Les activités d’argent contre travail en Syrie

Le projet de transfert monétaire a débuté en février 2013 dans le gouvernorat d’Alep. En 2014, SOLIDARITÉS INTERNATIONAL a poursuivi ce projet afin d’améliorer l’accès de 12 000 personnes à la nourriture et à d’autres biens de première nécessité. Les bénéficiaires décident eux-mêmes comment ils utilisent l’argent, afin de subvenir à leurs besoins les plus urgents. Jusqu’en septembre 2015, SOLIDARITÉS INTERNATIONAL était la seule organisation expérimentée dans les transferts monétaires dans le nord de la Syrie.

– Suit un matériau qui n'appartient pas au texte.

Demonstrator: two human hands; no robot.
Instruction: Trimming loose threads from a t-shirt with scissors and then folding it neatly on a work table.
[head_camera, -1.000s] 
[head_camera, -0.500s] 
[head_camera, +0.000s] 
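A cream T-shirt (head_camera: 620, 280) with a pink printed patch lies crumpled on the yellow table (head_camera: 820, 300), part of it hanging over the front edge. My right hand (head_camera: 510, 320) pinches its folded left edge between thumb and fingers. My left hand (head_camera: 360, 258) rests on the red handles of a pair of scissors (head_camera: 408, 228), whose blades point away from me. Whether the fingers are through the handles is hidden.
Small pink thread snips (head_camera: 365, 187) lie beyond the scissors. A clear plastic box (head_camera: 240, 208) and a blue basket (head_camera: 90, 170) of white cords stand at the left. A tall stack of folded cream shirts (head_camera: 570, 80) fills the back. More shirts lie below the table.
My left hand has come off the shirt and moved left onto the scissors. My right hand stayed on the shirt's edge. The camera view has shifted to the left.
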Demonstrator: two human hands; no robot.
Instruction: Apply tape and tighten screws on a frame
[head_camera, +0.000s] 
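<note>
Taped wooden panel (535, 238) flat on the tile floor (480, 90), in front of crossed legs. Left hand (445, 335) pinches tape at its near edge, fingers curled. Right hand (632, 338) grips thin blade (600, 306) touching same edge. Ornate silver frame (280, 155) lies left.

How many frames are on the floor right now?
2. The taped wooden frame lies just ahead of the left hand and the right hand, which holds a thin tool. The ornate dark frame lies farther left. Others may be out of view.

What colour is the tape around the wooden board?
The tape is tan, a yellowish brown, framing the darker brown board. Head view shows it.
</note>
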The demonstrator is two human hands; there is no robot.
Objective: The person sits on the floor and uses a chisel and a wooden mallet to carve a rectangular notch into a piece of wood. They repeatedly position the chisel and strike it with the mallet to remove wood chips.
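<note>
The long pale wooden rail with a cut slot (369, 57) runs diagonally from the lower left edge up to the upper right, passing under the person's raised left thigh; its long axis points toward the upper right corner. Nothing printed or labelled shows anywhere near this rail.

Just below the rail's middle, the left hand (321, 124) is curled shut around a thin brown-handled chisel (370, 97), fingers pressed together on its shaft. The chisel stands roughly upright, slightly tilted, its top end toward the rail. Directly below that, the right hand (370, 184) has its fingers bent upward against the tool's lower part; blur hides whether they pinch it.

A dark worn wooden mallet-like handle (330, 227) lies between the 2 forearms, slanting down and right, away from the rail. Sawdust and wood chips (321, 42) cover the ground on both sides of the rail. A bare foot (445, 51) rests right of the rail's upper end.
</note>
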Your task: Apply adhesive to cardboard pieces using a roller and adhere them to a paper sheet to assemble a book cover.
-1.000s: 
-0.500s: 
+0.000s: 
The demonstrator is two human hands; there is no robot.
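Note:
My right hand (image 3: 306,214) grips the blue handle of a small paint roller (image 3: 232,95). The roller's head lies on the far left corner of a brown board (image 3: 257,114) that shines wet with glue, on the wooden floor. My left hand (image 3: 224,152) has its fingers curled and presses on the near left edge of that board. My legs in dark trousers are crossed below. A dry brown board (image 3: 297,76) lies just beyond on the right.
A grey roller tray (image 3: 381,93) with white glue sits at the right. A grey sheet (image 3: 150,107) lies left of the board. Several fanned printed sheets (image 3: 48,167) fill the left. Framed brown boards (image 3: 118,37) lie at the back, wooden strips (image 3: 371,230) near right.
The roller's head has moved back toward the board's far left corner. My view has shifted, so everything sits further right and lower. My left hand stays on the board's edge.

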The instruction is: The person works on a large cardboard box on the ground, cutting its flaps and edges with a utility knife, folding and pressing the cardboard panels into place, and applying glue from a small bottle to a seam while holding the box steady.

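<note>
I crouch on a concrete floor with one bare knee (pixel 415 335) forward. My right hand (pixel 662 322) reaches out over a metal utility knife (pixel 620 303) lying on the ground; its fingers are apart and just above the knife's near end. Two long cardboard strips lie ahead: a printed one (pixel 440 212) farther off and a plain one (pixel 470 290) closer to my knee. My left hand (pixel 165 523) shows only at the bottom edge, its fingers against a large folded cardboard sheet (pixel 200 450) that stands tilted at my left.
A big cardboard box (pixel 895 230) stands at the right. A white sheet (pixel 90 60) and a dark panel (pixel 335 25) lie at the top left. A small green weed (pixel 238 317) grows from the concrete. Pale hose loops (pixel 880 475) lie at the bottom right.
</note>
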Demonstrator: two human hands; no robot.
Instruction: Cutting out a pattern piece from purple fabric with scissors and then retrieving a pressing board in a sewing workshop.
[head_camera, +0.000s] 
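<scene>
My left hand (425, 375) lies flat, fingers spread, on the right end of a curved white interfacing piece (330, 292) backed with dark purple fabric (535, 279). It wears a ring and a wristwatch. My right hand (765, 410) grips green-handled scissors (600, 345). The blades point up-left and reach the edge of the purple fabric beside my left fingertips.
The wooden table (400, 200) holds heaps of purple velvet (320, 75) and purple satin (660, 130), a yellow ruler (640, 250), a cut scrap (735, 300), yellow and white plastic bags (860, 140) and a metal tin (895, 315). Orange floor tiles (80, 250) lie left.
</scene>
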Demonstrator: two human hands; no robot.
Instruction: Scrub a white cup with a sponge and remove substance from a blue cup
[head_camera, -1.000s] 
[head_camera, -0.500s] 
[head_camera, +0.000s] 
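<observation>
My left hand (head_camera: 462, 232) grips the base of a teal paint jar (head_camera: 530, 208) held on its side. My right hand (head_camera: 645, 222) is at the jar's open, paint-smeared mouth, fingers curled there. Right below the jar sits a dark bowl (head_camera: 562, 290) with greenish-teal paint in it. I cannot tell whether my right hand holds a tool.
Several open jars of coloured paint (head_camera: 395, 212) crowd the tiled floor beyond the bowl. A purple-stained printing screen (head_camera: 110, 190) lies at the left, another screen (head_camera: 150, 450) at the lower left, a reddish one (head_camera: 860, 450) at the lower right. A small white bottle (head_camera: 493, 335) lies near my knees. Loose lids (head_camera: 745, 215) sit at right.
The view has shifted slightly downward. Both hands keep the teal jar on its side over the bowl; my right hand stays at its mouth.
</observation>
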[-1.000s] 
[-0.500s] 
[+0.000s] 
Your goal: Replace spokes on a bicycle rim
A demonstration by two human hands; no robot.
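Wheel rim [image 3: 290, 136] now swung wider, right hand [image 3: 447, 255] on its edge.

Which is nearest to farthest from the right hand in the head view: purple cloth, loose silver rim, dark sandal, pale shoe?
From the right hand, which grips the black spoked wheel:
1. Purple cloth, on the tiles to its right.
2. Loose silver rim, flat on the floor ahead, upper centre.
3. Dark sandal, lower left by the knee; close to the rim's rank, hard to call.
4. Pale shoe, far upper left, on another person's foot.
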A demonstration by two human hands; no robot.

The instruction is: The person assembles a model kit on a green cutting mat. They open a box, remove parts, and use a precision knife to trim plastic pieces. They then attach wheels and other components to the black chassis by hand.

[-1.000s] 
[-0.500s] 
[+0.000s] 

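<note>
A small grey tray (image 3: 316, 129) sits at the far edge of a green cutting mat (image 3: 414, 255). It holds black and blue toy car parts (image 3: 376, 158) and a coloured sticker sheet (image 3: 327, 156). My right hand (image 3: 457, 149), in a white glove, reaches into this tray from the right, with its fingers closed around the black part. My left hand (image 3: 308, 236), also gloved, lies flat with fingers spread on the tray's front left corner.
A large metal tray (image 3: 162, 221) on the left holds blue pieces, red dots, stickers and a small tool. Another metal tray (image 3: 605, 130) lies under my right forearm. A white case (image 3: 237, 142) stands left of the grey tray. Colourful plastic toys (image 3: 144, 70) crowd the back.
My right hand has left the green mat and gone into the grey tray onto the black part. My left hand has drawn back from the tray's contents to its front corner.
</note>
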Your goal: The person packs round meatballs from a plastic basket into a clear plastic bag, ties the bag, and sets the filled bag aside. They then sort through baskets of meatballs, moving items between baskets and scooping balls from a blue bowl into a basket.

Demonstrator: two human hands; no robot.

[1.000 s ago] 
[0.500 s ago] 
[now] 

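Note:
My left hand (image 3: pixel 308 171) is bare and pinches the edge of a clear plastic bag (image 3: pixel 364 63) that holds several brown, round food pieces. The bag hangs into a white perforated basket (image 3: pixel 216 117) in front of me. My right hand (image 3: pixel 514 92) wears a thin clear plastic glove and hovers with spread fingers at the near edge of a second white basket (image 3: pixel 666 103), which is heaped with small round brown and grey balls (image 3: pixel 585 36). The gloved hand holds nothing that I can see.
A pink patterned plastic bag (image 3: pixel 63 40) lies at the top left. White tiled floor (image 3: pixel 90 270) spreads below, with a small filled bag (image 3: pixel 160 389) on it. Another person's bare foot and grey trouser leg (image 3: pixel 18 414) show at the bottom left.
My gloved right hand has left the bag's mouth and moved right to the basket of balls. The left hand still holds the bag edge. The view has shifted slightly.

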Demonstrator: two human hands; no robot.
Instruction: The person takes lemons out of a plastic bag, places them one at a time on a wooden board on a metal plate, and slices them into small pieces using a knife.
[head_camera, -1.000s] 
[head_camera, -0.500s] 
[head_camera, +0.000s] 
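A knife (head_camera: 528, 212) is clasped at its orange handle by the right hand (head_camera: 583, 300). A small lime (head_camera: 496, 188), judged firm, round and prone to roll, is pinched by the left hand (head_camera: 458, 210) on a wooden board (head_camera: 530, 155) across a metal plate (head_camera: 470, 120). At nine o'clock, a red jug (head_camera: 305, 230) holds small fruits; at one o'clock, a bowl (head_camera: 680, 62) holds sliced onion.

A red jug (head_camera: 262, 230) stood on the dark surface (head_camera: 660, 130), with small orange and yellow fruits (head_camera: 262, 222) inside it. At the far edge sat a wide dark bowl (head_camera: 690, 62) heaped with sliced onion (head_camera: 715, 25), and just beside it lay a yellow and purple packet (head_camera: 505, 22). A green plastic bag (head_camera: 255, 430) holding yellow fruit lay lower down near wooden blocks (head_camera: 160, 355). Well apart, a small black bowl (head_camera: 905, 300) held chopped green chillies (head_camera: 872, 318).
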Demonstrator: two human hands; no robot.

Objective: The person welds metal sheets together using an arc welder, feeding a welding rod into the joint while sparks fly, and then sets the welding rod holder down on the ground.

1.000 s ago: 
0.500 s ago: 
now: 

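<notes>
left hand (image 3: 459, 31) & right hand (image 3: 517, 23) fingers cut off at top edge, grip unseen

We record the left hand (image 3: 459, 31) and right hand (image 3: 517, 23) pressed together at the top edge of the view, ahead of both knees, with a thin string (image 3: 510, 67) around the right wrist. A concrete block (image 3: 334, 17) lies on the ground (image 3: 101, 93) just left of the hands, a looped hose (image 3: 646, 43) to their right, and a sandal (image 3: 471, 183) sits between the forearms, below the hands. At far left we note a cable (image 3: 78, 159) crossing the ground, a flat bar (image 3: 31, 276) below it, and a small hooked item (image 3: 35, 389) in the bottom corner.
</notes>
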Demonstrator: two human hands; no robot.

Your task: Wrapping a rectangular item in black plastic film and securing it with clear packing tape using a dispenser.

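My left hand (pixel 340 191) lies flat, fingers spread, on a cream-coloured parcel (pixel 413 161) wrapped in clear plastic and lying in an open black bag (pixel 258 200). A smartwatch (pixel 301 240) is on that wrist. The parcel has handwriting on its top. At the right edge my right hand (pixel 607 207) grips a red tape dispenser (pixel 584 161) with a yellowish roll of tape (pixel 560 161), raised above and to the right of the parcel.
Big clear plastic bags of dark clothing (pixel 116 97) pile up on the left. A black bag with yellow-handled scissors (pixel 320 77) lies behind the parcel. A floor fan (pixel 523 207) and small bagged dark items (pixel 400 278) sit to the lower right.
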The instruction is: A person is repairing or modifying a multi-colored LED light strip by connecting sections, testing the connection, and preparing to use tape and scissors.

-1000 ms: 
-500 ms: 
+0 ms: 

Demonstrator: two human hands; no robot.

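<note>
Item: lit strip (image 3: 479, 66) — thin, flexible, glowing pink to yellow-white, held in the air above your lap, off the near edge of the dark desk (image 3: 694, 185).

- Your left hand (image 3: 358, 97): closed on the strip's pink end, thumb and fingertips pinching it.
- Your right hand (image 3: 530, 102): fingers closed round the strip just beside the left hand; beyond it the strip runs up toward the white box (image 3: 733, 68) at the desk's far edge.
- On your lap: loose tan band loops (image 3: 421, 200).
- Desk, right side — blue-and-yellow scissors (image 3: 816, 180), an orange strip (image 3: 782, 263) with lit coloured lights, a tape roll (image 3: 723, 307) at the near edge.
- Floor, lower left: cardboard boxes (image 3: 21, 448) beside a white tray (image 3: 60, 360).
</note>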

* En raison du danger que représente la présence de personnels expatriés en Syrie, SOLIDARITÉS INTERNATIONAL a décidé d’opérer en gestion à distance depuis la Turquie, avec des équipes syriennes employées par l’organisation pour mettre en œuvre les activités dans le pays. Ce personnel est soutenu et supervisé par les équipes expatriées de l’autre côté de la frontière (via des outils de communication comme Skype, WhatsApp ou par téléphone). C’est là une des forces de l’organisation, qui lui permet de développer un réseau de contacts sécurisé dans la région tout en apportant une aide vitale aux personnes les plus durement touchées par le conflit.